The second-to-last event he did, I was running about with a microphone to take
questions in a large theatre. He took great delight in making sure that
questions came from the audience members who were most difficult for me to get
to, ensuring I got my exercise for the evening. I wound up clambering over
chairs to get there quicker, which of course only gave him more fuel. He was,
in short, hugely entertaining.
I can’t claim to know him well. I have talked to him only as a fan and
a bookseller. But I can say that when I have met him, he has always been
friendly, approachable and full of humour. As a writer, he’s always seemed to
do whatever gave him the most pleasure. He’s been a huge influence on me as a
writer, and to think that he is so ill is strange and unsettling.

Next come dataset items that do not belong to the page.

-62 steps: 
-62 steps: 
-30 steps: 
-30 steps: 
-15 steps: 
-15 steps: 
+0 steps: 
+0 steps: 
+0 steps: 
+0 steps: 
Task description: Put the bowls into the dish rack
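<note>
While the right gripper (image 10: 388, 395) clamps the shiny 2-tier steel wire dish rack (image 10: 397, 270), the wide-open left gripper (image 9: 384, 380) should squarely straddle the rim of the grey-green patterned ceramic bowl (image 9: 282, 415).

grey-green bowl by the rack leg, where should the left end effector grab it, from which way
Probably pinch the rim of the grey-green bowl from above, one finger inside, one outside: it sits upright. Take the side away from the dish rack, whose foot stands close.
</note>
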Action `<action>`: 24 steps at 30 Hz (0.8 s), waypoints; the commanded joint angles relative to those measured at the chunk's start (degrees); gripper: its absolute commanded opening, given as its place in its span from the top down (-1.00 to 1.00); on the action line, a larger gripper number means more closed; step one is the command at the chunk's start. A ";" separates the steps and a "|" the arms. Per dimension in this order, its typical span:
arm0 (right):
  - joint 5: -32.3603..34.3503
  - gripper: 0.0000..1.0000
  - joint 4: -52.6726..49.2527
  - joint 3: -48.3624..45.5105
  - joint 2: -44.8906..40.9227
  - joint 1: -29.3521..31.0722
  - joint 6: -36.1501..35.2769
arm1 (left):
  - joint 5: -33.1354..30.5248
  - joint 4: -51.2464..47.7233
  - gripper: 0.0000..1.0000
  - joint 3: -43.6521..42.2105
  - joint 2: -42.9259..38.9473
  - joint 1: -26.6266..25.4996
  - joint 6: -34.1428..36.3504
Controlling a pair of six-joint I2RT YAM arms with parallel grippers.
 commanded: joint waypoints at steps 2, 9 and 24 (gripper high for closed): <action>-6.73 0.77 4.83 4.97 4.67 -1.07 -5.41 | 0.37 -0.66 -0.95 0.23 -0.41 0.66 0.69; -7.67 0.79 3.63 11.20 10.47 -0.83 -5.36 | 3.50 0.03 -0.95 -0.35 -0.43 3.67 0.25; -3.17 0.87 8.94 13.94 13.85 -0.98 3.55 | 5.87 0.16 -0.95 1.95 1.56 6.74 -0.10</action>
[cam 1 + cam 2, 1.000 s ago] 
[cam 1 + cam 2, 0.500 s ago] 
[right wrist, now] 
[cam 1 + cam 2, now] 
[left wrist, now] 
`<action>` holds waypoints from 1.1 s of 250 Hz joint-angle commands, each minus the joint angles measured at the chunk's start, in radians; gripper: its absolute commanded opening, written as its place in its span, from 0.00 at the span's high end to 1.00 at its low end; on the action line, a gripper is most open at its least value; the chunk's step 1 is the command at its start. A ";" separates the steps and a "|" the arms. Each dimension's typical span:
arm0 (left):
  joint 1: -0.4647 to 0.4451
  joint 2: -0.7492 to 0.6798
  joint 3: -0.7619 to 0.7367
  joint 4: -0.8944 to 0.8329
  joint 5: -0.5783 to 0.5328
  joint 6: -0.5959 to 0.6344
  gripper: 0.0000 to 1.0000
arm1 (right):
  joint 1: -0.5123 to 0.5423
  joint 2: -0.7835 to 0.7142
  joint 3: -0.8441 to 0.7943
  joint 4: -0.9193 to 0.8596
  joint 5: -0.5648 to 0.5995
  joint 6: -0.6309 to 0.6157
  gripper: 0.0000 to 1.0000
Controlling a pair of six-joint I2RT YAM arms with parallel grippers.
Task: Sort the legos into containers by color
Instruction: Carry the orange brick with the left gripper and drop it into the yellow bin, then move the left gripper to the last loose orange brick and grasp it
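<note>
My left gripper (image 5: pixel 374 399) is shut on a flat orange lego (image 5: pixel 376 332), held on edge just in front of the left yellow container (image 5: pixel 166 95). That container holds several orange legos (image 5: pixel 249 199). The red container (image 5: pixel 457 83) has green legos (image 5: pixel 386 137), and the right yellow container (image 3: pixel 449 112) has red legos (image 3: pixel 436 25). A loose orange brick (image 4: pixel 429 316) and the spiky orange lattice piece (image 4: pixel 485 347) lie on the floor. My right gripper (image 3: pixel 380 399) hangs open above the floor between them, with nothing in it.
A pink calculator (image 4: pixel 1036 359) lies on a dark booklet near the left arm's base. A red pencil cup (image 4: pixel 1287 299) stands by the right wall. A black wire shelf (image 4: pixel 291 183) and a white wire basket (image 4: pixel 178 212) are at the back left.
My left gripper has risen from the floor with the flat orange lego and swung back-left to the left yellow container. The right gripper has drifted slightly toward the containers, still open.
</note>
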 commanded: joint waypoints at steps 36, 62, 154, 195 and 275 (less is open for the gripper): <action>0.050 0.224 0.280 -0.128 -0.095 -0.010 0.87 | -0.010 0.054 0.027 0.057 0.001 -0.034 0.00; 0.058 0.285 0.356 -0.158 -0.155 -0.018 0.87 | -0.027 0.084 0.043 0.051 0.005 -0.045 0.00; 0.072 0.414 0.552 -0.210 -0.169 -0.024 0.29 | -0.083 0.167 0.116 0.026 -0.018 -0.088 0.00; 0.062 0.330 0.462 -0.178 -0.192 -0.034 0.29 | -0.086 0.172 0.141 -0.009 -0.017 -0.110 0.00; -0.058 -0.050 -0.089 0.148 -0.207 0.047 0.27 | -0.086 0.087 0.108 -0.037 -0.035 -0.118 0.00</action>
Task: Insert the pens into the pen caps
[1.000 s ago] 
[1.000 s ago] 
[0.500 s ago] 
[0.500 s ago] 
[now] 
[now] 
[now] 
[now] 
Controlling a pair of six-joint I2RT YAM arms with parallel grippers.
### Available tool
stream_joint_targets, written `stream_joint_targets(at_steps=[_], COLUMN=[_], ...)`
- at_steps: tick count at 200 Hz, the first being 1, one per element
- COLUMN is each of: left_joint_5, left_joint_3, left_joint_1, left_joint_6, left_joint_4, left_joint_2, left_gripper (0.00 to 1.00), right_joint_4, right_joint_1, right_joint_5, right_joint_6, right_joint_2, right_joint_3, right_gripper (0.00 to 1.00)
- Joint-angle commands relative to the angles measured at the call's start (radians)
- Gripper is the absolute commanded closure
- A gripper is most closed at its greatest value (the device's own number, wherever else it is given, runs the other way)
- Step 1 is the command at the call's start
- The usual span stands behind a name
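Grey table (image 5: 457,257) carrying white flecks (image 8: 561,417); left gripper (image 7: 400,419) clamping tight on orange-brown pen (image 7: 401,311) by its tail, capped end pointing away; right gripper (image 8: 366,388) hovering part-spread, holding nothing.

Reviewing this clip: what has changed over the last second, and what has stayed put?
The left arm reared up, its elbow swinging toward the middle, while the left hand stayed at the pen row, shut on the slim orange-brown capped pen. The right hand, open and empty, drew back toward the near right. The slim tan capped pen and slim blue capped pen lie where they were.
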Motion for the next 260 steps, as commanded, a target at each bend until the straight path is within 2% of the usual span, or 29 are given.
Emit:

But he’s not gone yet, and there is one more book to go. On his website
he says that his publishers have brought the date forward so that he can see it
brought to publication. I know that he won’t read this, but all the same, I
felt I had to say something about the affect he’s had on my reading and writing
life.
If you haven’t read Banks, I recommend you go out and do so. The best
remembered books for me are Complicity, The Crow Road, Espedair Street, The
Wasp Factory and on the SF side, Consider Phlebas, Feersum Endjinn, Use of
Weapons and Hydrogen Sonata.
Thank you, Iain. For the encouragement you never knew you gave, for the
entertainment you gave at your readings/events, and for the years of joyful
reading.
1 comment:
I stole, er, borrowed the ending from Espedair Street for my own first novel, Dirty Sweet.
When I visited Scotland I spent some time in Paisley (though not Ferguslie Park, I'm not crazy ;).